COSMO

PSC Research AI and Big Data COSMO

COSMO: A Research Data Service Platform

COSMO is a platform (web portals, API) for easily sharing large datasets, as well as a set of domain-agnostic recommendations for scientific data sharing that expedite information access without the need to first download the entire dataset.

In this page:

 

Best practices recommendations

  • Enable the dataset to be browsed
  • Allow metadata and the dataset to be downloadable by key segments
  • Enable multiple data transfer protocols
  • Describe the data fields and data structure
  • Support dataset queries via a REST API
Enable the dataset to be browsed

COSMO implements this feature via a data sharing portal, which contains the dataset structure information with different levels of granularity.

Pros

  • Researchers can navigate the dataset files and identify what is relevant to them.

Cons

  • A structure for the dataset must be implemented for reflecting it over a web portal so researchers can navigate in an intuitive way.
  • Descriptions for individual sections and files need to be created so researchers can navigate the dataset.
Allow metadata and the dataset to be downloadable by key segments

Enable data index metadata (MBs) to be downloaded first to identify sections of interest before downloading the main content (GBs, TBs, PBs).

Pros

  • Researchers can download parts of the information to quickly determine if it is relevant for their own research.
  • Researchers can initiate individual transfers for subsets of the files, which can be resumed if needed, making it easier to access each batch of information faster than downloading a single huge file.

Cons

  • The dataset must be structured such that information is usable when downloaded in increments.

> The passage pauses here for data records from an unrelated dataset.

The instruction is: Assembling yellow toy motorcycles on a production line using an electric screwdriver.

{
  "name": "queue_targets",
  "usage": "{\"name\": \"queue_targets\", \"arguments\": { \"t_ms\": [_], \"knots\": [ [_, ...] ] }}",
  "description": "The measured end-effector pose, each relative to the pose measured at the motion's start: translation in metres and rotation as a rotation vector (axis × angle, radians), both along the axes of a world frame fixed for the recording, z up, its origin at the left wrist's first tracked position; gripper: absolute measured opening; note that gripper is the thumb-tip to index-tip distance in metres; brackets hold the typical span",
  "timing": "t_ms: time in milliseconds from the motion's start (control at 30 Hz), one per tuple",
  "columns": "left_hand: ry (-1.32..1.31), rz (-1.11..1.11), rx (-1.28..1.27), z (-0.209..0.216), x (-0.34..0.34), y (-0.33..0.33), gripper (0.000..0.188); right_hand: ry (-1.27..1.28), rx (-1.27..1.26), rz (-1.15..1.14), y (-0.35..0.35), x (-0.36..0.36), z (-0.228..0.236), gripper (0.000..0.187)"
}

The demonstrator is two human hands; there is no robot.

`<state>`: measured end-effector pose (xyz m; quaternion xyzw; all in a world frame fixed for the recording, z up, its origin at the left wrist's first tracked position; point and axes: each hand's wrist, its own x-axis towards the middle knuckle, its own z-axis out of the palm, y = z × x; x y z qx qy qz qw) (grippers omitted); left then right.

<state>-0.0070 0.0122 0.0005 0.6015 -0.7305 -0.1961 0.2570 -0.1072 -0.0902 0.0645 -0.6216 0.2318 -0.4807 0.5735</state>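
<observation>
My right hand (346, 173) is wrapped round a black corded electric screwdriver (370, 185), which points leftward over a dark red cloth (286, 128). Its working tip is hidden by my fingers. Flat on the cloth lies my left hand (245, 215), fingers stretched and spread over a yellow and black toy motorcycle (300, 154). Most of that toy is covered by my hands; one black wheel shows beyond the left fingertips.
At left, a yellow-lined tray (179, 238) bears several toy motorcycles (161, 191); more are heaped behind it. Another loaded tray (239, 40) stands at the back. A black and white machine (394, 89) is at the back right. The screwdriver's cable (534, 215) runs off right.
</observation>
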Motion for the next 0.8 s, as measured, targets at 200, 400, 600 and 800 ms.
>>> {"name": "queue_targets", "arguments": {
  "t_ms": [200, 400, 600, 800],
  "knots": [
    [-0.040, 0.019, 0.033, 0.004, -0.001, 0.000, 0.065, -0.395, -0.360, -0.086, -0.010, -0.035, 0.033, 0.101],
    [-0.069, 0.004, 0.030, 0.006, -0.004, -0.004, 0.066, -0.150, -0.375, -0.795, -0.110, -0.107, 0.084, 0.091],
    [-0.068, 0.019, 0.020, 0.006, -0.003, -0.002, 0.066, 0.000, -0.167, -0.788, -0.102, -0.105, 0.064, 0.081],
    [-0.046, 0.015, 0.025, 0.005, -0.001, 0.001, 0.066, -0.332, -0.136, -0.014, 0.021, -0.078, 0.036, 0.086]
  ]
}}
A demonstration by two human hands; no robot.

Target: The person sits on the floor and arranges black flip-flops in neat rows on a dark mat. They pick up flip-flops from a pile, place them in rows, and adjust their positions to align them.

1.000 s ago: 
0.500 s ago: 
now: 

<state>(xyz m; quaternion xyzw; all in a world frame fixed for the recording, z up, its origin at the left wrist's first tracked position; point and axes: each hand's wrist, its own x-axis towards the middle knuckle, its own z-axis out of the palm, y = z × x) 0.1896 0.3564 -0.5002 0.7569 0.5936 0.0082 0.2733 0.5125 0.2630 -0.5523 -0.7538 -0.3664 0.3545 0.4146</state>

For example, metadata information should be downloadable per iteration so researchers can examine it to decide if they want to download the rest. This concept can be used for splitting the dataset into smaller chunks, allowing for efficient data download.
  • Descriptions for each section need to be solidified so researchers can download the right files.
Enable multiple data transfer protocols

Enable different options for transferring data. For example, use Anonymous Globus endpoints for supporting direct (HTTP) downloads, and use regular Globus collections for allowing automatic transfers to everyone using a Globus Connect Personal account.

Pros

  • Researchers accessing the data have more options to download the data based on their specific environment and resources.

Cons

  • Multiple resources have to be installed, configured, and maintained for the full services to be up and running.
Describe the data fields and the data structure

By sharing description of the data structures and the relationship between data fields, the users are equipped to access the data efficiently.

Pros

  • Users better understand the data fields and the relationships between them.
  • Researchers will need less hands-on support for using datasets.
  • Thorough documentation eases the burden of knowledge transfer when team members are leaving a project.

Cons

  • It is time consuming to write a thorough description of every field in a dataset.
  • Any changes that are made to the dataset must also trigger an update for the documentation of all fields modified.
Support dataset queries via a REST API

This approach allows researchers to browse and interact with the data via a commonly used programmatic protocol. COSMO includes data endpoints, instructions, tutorials, and a website that allows users to directly query the API from the browser.

Pros

  • Researchers are not required to download the dataset to start inspecting the dataset and obtain preliminary results.
  • The REST API is programming-language-agnostic so researchers can interact with the information and produce results using the tools they are already comfortable with.
  • No storage is needed for transferring and hosting the dataset because the REST API will locally access the remote data and only return the results produced.

Cons

  • It takes time to design, implement, and deploy the REST API.
  • Depending on the dataset, performance tuning and/or parallelization techniques may be needed to keep response times short.

Datasets leveraging COSMO

These datasets are currently using COSMO or are being configured to do so. Before and after screenshots are provided for showing the impact COSMO has.

 

BlueTides

The BlueTides simulation project aims to understand how supermassive black holes and galaxies formed in the first billion years of the universe’s history using one of the largest cosmological hydrodynamic simulations ever performed: enclosing a box with the side of 400 cMpc/h and a total of 0.7 trillion simulated particles.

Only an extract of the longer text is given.